Este princípio é universalmente verdadeiro, seja do incrédulo ou do crente: “Tudo o que o homem semear, isso também ceifará”. O incrédulo semeia para nada além de si mesmo e colhe o julgamento de Deus sobre si mesmo, onde não há uma única coisa boa que permaneça diante de Deus. Mas e quanto aos crentes? É aí que entra a dificuldade, porque o crente tem uma colheita mista entre o bem e o mal. Satanás se aproveita do mal não julgado de nosso coração para nos levar ao pecado. Pode não ser sempre um pecado grosseiro, mas o mal rebelde de nossa natureza que prefere uma pequena gratificação presente do ego, em vez da obediência e glória de Cristo. O que Deus faz? Naquilo a que nos entregamos em tolerância própria, Deus lida conosco nessa mesma coisa. Sofremos naquilo em que nos agradamos, e a mesma coisa da qual nos poupamos de julgar, isso mesmo se torna a vara de nossa correção. Sejamos gratos por isso, pois temos a certeza de que somos realmente filhos de Deus.

Se não fosse assim, quais seriam as consequências? Eu teria que sofrer no inferno por isso. O que é contrário a Deus deve ser julgado. Se Deus não conduzisse Sua disciplina em minha alma agora, ela teria que ser julgada no inferno. “Mas, quando somos julgados, somos repreendidos pelo Senhor, para não sermos condenados com o mundo” (1 Co 11:32). O mundo sentirá o julgamento de Deus num dia vindouro, mas o crente sente Sua mão castigando agora. Não importa o que seja – posso pensar que seja apenas um pequeno pecado – é impossível que Deus possa ter comunhão com aquilo que não é de Cristo. Que misericórdia que agora é o tempo quando Deus lida com o que não flui do Seu Espírito!

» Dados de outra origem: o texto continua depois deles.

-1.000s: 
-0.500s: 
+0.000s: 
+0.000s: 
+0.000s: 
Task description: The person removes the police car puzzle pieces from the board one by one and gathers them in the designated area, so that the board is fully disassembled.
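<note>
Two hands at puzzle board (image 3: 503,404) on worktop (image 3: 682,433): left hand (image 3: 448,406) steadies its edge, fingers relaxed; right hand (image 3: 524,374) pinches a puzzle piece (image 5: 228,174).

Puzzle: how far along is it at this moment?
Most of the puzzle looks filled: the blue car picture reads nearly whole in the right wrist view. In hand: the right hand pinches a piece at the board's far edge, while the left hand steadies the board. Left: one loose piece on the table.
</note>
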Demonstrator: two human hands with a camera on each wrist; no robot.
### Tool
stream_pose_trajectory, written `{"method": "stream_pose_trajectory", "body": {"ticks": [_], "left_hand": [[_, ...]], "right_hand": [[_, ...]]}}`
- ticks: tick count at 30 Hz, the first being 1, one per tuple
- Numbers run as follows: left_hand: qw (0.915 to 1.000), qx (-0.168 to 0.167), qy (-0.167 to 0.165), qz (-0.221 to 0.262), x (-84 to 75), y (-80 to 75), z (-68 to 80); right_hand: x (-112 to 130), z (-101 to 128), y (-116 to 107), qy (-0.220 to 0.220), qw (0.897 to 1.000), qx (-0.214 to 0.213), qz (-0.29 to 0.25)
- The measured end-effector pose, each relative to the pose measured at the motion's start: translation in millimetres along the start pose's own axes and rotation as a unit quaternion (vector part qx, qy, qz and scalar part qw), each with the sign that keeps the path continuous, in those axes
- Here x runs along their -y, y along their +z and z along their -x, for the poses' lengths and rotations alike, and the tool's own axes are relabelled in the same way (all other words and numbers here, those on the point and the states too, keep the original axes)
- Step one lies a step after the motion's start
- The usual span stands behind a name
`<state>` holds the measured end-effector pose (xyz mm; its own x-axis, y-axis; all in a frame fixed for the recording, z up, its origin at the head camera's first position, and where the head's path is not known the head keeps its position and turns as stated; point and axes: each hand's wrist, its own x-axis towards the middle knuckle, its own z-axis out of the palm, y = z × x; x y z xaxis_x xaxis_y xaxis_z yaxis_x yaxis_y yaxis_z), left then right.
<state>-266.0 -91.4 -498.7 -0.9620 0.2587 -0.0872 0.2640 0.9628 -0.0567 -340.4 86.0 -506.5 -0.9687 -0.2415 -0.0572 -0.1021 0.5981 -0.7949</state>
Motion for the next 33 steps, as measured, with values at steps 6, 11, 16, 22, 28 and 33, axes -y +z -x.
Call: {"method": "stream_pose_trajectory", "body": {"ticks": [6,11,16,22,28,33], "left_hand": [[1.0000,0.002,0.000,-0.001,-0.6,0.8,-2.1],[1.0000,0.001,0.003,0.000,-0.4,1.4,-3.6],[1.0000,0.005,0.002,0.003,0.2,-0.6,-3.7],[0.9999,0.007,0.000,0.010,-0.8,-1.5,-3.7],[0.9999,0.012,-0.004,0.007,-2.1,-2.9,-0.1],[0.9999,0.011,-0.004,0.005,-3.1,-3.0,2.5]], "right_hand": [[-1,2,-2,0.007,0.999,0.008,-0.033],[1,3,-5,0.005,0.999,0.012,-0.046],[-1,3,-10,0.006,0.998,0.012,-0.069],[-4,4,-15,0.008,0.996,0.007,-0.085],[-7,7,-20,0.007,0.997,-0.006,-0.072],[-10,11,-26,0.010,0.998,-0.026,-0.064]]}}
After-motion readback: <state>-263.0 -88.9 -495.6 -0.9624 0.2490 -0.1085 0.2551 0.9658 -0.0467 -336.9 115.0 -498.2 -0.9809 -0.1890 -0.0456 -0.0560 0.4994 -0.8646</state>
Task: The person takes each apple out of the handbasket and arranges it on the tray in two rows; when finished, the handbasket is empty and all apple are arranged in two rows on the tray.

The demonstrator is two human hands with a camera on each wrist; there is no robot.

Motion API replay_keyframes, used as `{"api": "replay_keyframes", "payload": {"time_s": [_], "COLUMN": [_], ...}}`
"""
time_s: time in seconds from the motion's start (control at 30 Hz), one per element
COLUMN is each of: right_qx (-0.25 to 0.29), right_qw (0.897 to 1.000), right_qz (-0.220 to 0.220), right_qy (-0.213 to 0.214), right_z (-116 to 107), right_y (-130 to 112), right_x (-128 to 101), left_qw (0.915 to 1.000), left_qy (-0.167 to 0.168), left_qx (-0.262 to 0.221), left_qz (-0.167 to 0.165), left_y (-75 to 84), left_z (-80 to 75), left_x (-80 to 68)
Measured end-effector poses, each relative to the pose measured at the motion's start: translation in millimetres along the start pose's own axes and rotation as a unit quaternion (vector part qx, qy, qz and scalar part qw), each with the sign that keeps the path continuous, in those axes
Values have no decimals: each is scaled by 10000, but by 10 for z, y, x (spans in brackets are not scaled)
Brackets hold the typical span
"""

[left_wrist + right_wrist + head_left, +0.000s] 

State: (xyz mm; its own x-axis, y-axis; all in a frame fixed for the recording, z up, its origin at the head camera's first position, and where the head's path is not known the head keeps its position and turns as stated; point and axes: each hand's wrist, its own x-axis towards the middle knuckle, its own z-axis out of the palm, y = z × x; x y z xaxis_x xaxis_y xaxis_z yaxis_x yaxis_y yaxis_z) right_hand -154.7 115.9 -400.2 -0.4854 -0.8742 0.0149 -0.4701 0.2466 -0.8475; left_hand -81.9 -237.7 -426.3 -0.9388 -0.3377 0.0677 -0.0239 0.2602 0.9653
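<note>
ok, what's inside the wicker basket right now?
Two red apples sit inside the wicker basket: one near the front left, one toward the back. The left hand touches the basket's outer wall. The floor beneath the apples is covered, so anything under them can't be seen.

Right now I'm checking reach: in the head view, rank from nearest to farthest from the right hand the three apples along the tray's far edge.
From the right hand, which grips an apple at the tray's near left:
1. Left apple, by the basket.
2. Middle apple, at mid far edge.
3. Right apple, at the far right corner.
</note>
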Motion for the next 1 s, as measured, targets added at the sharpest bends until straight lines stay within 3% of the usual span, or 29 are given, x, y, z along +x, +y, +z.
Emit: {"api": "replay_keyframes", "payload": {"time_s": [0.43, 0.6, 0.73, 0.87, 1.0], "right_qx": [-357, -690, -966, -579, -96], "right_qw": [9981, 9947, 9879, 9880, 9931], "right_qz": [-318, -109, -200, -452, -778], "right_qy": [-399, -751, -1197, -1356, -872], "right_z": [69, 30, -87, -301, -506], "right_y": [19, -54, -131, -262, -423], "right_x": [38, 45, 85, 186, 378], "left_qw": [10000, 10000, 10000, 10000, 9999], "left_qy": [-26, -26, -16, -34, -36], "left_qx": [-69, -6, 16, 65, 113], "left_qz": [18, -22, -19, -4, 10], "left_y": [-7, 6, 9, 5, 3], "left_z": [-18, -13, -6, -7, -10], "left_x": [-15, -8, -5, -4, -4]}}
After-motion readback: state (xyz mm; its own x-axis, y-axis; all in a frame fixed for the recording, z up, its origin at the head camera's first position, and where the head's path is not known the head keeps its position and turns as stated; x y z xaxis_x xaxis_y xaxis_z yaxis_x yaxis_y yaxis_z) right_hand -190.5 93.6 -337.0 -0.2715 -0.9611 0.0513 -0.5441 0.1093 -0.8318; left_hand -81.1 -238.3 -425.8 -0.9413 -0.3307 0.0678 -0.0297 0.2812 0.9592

Pode ter que se manifestar mais tarde no tribunal de Cristo, mas agora é a hora em que a vara está sobre nós. Se, no momento, parece que Deus não está levando em conta nossos caminhos, Ele está apenas esperando para lidar conosco de uma maneira mais eficaz.

As relações de Deus com nosso estado prático 

Não pensemos que nosso Pai é duro. Pode alguma coisa muito dura vir de tal Deus – Aquele que deu Seu próprio Filho para morrer para que pudéssemos ser redimidos? Sabemos que somos filhos de Deus para sempre e nada pode alterar essa preciosa verdade. Mas quanto ao lidar de Deus com nossa alma neste tempo presente, muito depende de nosso estado e conduta prática. É impossível que Deus possa sancionar o que é contrário a Cristo e devemos agradecê-Lo por isso. Faz parte do plano de Sua perfeita bondade para conosco.

Assim, vemos que graça e governo são verdades paralelas, e uma não exclui a outra. Graças a Deus, Sua graça nunca muda, seja salvando, mantendo ou restaurando a nós. Mas um senso daquela graça em nossa alma nos fará abominar o mal que Deus abomina. O contraste entre essa graça e o que era em nós que despertou essa graça nos atrairá para Deus e toda a Sua bondade. Se falharmos nisso (e a tendência está em cada um de nós, em maior ou menor grau), Deus trata conosco em Seu governo.

Que o nosso desejo seja que Cristo seja formado em nós em tudo, não apenas para que tenhamos vida eterna, mas que nosso coração esteja de acordo com o coração d’Ele. Isto é o que Deus tem diante d’Ele, e deveria ser o objetivo de nossas almas. E de acordo com isso “não nos cansemos de fazer o bem, porque a seu tempo ceifaremos, se não houvermos desfalecido”.